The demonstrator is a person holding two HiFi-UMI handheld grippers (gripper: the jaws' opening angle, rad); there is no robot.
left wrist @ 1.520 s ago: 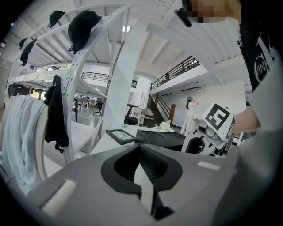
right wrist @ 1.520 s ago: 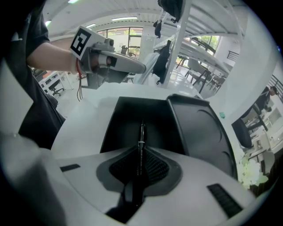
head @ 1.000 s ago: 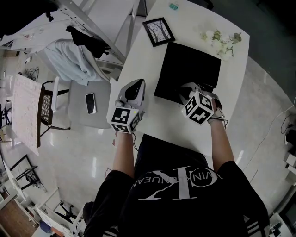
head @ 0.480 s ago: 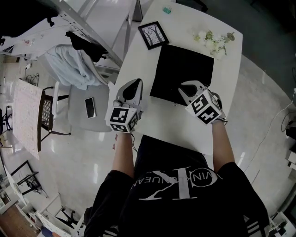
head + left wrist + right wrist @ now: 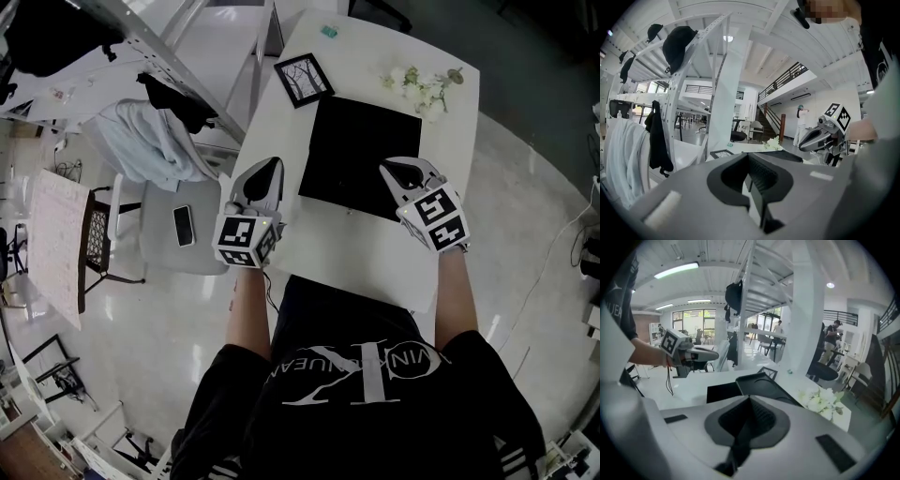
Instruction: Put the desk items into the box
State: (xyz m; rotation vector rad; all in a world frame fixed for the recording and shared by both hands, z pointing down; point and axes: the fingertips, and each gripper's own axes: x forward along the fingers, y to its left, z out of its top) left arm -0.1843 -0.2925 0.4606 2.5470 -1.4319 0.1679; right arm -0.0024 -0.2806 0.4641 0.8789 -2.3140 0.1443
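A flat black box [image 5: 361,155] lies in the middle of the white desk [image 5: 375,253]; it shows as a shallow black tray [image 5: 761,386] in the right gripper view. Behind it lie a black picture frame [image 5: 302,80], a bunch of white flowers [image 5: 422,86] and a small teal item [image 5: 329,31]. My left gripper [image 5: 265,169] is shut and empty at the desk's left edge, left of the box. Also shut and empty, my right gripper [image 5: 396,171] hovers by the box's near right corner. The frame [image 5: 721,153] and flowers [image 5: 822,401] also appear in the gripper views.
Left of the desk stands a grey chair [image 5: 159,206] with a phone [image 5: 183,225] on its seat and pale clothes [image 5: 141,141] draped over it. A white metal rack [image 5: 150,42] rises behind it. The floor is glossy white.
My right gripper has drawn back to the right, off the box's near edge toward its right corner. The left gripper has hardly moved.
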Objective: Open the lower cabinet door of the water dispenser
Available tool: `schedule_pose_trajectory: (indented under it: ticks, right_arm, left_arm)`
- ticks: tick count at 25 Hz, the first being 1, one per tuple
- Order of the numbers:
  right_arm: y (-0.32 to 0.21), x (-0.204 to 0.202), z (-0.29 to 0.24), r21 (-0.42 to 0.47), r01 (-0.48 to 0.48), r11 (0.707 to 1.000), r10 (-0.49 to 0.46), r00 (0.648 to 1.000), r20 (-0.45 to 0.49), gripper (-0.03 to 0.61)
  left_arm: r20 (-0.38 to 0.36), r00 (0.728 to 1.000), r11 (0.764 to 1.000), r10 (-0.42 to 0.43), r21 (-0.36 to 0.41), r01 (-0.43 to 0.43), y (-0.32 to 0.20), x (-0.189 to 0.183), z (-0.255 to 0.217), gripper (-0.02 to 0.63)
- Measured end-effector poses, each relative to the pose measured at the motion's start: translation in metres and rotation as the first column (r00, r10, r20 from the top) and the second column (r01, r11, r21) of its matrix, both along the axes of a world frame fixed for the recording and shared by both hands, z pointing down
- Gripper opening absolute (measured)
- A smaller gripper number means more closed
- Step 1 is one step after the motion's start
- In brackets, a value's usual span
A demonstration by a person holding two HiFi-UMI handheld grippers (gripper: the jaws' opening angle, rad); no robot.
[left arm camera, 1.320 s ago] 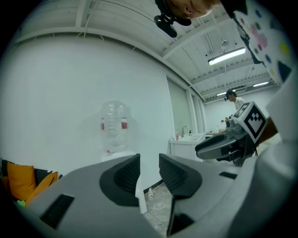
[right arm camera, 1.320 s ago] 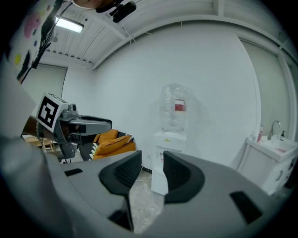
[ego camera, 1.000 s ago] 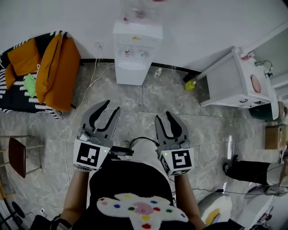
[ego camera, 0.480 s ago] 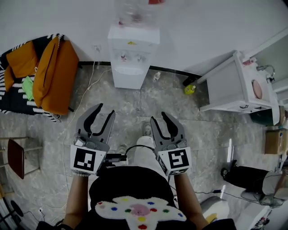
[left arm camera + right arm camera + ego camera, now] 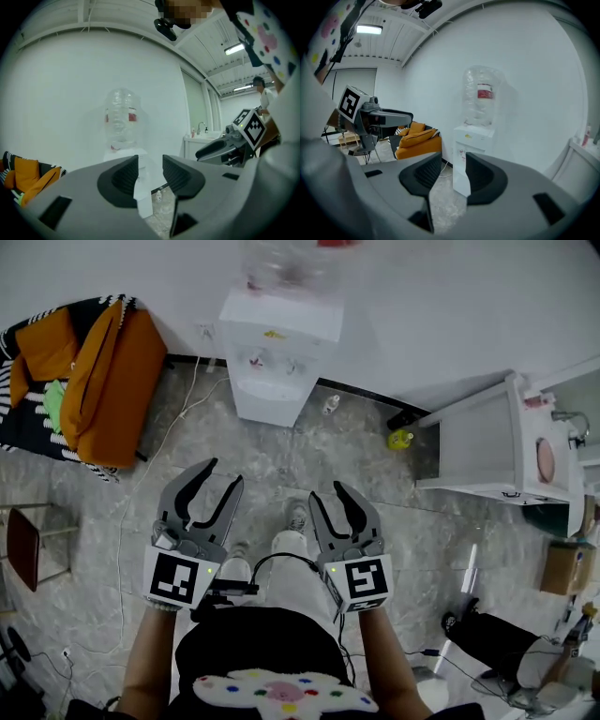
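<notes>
The white water dispenser stands against the far wall with a clear bottle on top; its lower cabinet door faces me and is closed. Both grippers hover over the marble floor, well short of it. My left gripper is open, its jaws have just been opening, and nothing is between them. My right gripper is open too, also just opening, and empty. In the left gripper view the dispenser shows through the gap of the left gripper. In the right gripper view the dispenser stands beyond the right gripper.
An orange-cushioned seat stands left of the dispenser, and a white cord trails over the floor. A white sink cabinet juts out at the right, with a yellow object beside it. A small bottle lies by the wall. A stool stands far left.
The person has stepped toward the dispenser, carrying both grippers forward. The dispenser now looks nearer and larger. Both pairs of jaws stand slightly wider.
</notes>
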State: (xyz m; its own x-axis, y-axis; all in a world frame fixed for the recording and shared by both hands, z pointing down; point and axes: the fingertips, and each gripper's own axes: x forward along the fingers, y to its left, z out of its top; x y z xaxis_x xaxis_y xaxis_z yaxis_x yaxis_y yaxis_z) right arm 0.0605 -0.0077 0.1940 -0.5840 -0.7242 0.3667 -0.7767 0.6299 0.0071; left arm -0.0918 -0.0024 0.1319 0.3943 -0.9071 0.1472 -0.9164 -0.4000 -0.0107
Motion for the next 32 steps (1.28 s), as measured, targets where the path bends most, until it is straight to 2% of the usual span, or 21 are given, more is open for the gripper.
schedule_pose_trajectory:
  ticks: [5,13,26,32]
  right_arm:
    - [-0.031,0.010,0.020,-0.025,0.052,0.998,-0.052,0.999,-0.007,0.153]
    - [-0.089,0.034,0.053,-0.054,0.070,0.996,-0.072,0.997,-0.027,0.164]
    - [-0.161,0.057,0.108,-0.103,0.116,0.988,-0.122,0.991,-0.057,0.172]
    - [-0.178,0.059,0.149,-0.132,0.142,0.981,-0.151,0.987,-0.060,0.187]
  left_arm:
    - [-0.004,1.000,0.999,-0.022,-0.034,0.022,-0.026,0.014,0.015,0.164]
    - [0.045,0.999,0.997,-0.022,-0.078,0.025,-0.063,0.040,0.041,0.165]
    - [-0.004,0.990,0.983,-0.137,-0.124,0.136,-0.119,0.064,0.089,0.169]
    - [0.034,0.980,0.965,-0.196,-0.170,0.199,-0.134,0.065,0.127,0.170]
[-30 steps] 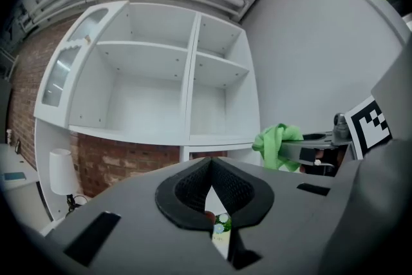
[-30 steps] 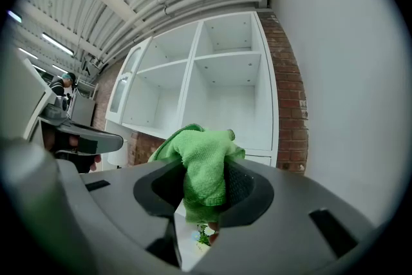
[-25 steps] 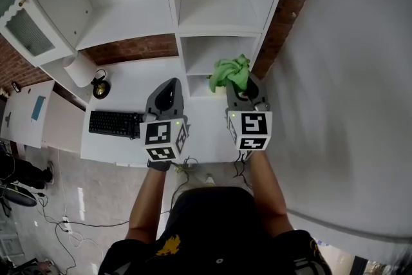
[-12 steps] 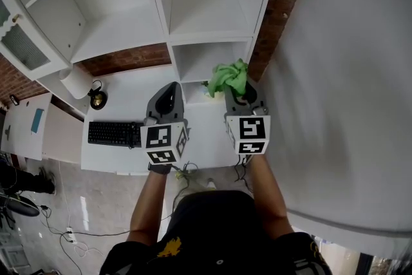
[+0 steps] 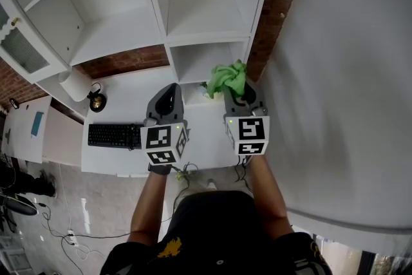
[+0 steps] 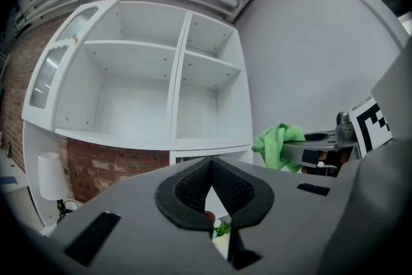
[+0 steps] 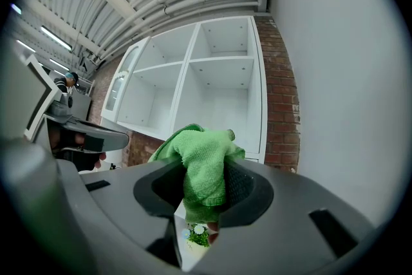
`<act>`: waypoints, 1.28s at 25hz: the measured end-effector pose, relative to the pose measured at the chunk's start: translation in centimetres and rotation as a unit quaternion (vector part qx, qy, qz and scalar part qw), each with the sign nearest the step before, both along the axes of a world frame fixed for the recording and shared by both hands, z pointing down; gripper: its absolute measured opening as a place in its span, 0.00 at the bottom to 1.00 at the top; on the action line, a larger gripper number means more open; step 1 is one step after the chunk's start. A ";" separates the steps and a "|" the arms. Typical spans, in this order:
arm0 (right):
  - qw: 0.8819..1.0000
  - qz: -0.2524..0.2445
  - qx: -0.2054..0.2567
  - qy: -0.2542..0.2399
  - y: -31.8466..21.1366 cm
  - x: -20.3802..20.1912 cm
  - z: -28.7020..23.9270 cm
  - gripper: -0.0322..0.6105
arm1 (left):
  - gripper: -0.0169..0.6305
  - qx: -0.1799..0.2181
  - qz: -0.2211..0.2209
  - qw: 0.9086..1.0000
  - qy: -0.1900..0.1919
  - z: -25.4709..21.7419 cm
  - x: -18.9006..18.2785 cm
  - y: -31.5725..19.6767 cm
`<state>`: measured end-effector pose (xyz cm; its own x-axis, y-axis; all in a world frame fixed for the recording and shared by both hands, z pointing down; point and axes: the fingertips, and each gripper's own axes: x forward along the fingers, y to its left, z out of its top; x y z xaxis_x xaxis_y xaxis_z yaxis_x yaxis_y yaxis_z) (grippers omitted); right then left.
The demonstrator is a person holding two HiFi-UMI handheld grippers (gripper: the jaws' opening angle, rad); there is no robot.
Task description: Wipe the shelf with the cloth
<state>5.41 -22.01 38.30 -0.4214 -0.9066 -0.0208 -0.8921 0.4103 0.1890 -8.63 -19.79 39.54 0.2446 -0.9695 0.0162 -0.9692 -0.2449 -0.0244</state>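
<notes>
A bunched green cloth [image 5: 226, 78] [image 7: 201, 161] [image 6: 279, 144] sticks out of my right gripper [image 5: 237, 88] [image 7: 207, 198], whose jaws are shut on it. The cloth hangs in front of the lowest right compartment of the white shelf unit [image 5: 193, 26] [image 6: 170, 93] [image 7: 212, 87]. My left gripper [image 5: 168, 94] [image 6: 211, 193] is beside it on the left, jaws closed together with nothing between them. All the shelf compartments I can see are bare.
A white desk [image 5: 129, 90] runs below the shelf, with a black keyboard [image 5: 114, 134], a small black lamp [image 5: 96, 100] and a small potted plant [image 7: 196, 234]. A brick wall strip [image 5: 273, 9] and a plain white wall [image 5: 341, 74] flank the shelf's right side.
The view has drifted so the shelf sits slightly lower and closer; both grippers keep their places relative to each other, with the cloth still held.
</notes>
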 end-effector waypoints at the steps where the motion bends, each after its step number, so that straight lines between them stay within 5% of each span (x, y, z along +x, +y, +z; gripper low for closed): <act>1: 1.000 0.000 -0.001 0.000 0.0 0.0 0.0 0.24 | 0.05 -0.001 0.000 1.000 0.000 0.0 0.0 0.0; 32: 1.000 -0.006 0.001 0.007 0.5 -0.4 -0.2 0.23 | 0.05 -0.003 0.003 1.000 0.004 0.1 -0.1 0.2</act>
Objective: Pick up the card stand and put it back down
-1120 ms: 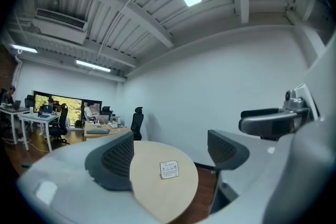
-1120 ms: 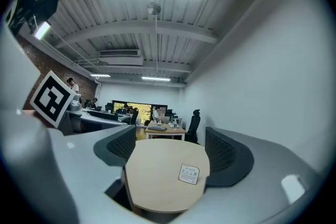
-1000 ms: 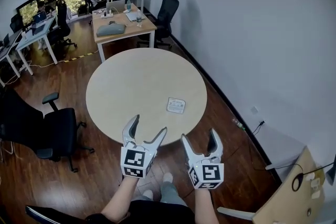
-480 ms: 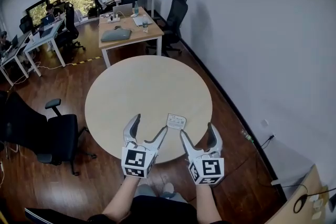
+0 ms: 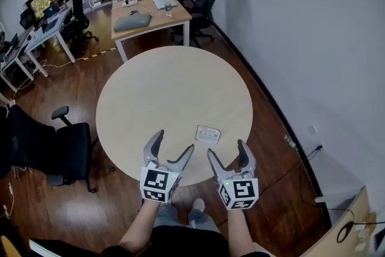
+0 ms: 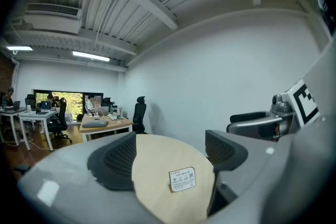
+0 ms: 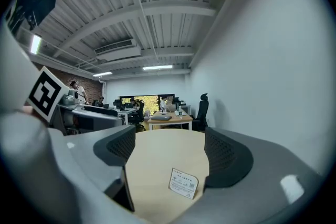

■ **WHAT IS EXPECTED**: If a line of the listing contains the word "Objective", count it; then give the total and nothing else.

■ **EXERCISE RESULT**: 2